In einem lesenswerten Kommentar der Neuen Zürcher Zeitung vom 17.09.2020 geht deren EU-Korrespondent Christoph G. Schmutz mit der von Kommissionspräsidentin Ursula von der Leyen am Vortag vorgestellten und nunmehr verschärften EU-Klimapolitik hart ins Gericht. Sorgsam mit der Natur umzugehen sei wichtig, niemand wolle ernsthaft behaupten, es lohne sich, den Ast absägen, auf dem wir sitzen. Aber es gäbe verschiedene Wege, um menschlichen Einfluss auf das Klima zu vermindern. Leider setze von der Leyen dafür stark auf Interventionismus und Bevormundung statt auf ökonomische Anreize.

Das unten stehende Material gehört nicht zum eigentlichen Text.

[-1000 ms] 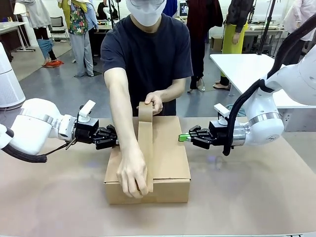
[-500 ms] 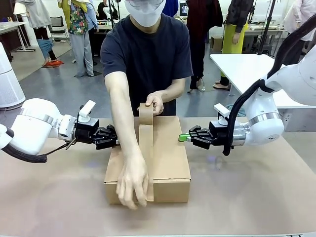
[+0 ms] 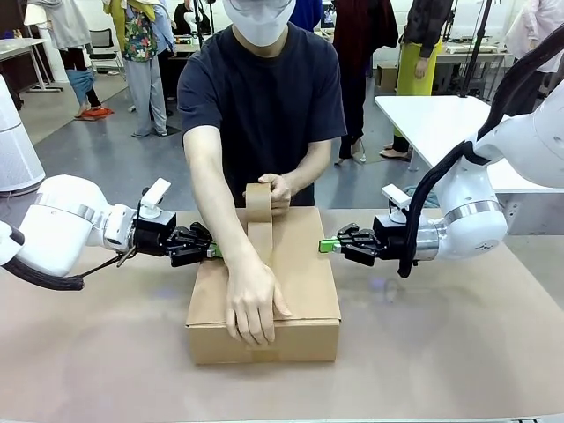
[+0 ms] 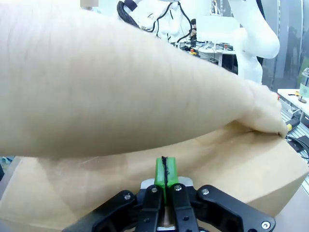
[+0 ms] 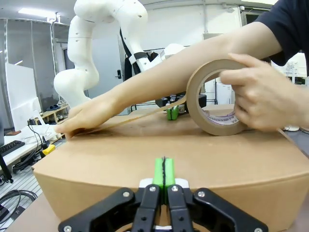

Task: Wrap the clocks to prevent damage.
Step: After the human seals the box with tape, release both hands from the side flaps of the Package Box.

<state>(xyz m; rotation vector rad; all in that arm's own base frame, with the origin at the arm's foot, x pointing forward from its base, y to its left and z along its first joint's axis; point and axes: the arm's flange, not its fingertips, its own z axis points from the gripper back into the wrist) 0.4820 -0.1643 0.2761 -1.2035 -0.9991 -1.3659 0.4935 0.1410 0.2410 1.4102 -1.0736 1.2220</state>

Umweltschutz gehe aber auch ohne Bevormundungen, wie sie die EU-Kommission vorsieht. Christoph G. Schmutz führt unter anderem aus (Zitate kursiv):
Europa soll bis 2050 zum ersten klimaneutralen Kontinent werden. Um diese Vorgabe zu erreichen, will die deutsche Kommissionspräsidentin das geltende Zwischenziel bis 2030 verschärfen. Strebte die EU bisher im Vergleich mit 1990 eine Reduktion der Treibhausgasemissionen um 40 Prozent an, sollen es neu «mindestens» 55 Prozent sein.
Des Weiteren schreibt er:
Ein nüchterner Blick auf die Zahlen erinnert an die globale Dimension des Problems. Im vergangenen Jahr war China für 30 Prozent der globalen CO2-Emissionen verantwortlich, die USA für 13 Prozent und die EU (inklusive Grossbritannien) für knapp 9 Prozent. Während die USA (–2,6 Prozent) und die EU (–3,8 Prozent) ihren Ausstoss gegenüber 2018 verringerten, nahm er in China weiter zu (+3,4 Prozent). Was also nützt es, wenn die EU-Kommission unter gigantischen Kosten sämtliche Häuser in Europa energetisch sanieren lässt, während gleichzeitig China bei sich und im Ausland neue Kohlekraftwerke baut? Die Kommission täte gut daran, den globalen Aspekt der Problematik genügend stark zu gewichten. Dem Planeten dürfte es egal sein, wo Treibhausgase eingespart werden. Aber aus ökonomischer Sicht sollten die Einsparungen dort erfolgen, wo sie am günstigsten erzielt werden können. Das ist kaum immer in Europa.
Warum will EU-Europa unbedingt immer Vorzugsschüler sein? Warum sollen wir die Welt retten, wenn dies allein schon sachlich gesehen nicht möglich ist? Warum will man dies unbedingt mit der Brechstange erreichen? Der Autor sieht grundsätzlich einen einen besseren Weg:
Geradezu genüsslich macht sich die EU-Kommission daran, in sämtliche Lebensbereiche der Menschen und in die Märkte einzugreifen. Die Kommissionspräsidentin will nicht nur, dass die Bevölkerung in der EU der Natur mehr Sorge trägt, sie soll auch anders produzieren, konsumieren, leben, arbeiten, essen, heizen, reisen und Güter transportieren. Das ist eine Bevormundung. Damit einher geht die Selbstüberschätzung, für alle Umweltprobleme die richtigen Lösungen zu kennen. Unter starkem französischem Antrieb glaubt die EU derzeit, beispielsweise gezielt auf Batterien und Wasserstoff setzen zu müssen. Doch solche Technologie-Entscheide sollte man besser den Akteuren in den Märkten überlassen.
Statt überall zu intervenieren, sollte Brüssel stärker auf die Vorzüge marktwirtschaftlicher Mechanismen setzen. Das europäische Emissionshandelssystem ist ein richtiger und wichtiger Schritt in diese Richtung. Preissignale können Erstaunliches bewirken, und das manchmal an Orten, die zuvor niemand erahnte. Schliesst der Preis für Treibstoff und Heizöl die Kosten der Umweltverschmutzung mit ein, machen sich Autofahrer und Hausbesitzer ihre Gedanken und stellen Berechnungen an. Einnahmen aus solchen Systemen sollten dann an die Bürger zurückfliessen und damit netto diejenigen belohnen, die sich umweltfreundlich verhalten. Das ist viel wirksamer, als wenn die öffentliche Hand versucht, als eine Art ökologischer Investitionsfonds zu agieren und auf gewisse Technologien zu setzen. Die Planwirtschaft würde Ursula von der Leyen auch in Umweltfragen besser China überlassen.
Dem ist wohl nichts mehr hinzuzufügen!